Bisher gibt es keine aussagekräftigen Studien zur Anwendung von Cannabidiol in der Schwangerschaft. Es existieren weder Langzeitstudien noch repräsentative Erhebungen. Die hohe Variabilität von CBD Produkten, die verschiedenen Anwendungsmöglichkeiten, sowie die individuell unterschiedliche Dosierung machen es schwierig, Ergebnisse miteinander zu vergleichen und entsprechende Empfehlungen auszusprechen.

Bis wir stichhaltige Studien zur Verwendung von CBD in der Schwangerschaft haben, kann es mitunter noch Jahrzehnte dauern. Die offizielle Empfehlung lautet daher, CBD Produkte in der Schwangerschaft nicht zu verwenden.

Was wissen wir bisher über die Sicherheit von CBD in der Schwangerschaft?

Wie bereits erwähnt, kann diese Frage aufgrund der mangelnden Studienlage nicht klar beantwortet werden. Es existieren schlichtweg keine Studien, die hinreichende Ergebnisse über die Unbedenklichkeit in der Schwangerschaft von CBD liefern können.

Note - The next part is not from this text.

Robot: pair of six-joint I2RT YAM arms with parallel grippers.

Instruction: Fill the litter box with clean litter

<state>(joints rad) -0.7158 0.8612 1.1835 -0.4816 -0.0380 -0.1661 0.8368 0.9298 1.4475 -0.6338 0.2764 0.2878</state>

Allerdings gibt es zahlreiche anekdotische Berichte von Frauen, die sich für eine alternative Behandlung ihrer Schwangerschaftsbeschwerden mit CBD entschieden haben, und CBD Produkte sowohl während ihrer Schwangerschaft als auch in der Stillzeit in ihre tägliche Wellnessroutine integriert haben. Die Frauen berichten von vergleichsweise unbeschwerten Schwangerschaften ohne übermäßige Übelkeit, Heißhungerattacken oder hormonbedingten Stimmungsschwankungen.

Cannabinoide wie CBD sind natürlich vorkommende Stoffe, die uns Menschen schon seit Jahrhunderten begleiten und unterstützen. Bisher ist kein Fall bekannt, in dem CBD eine schädliche Wirkung gezeigt hat. Letztendlich liegt die Entscheidung CBD in der Schwangerschaft zu verwenden im Ermessen der werdenden Mutter.

Bei Unsicherheiten empfehlen wir jedoch unbedingt das Einholen von professionellem, ärztlichem Rat, insbesondere in der Schwangerschaft und Stillzeit.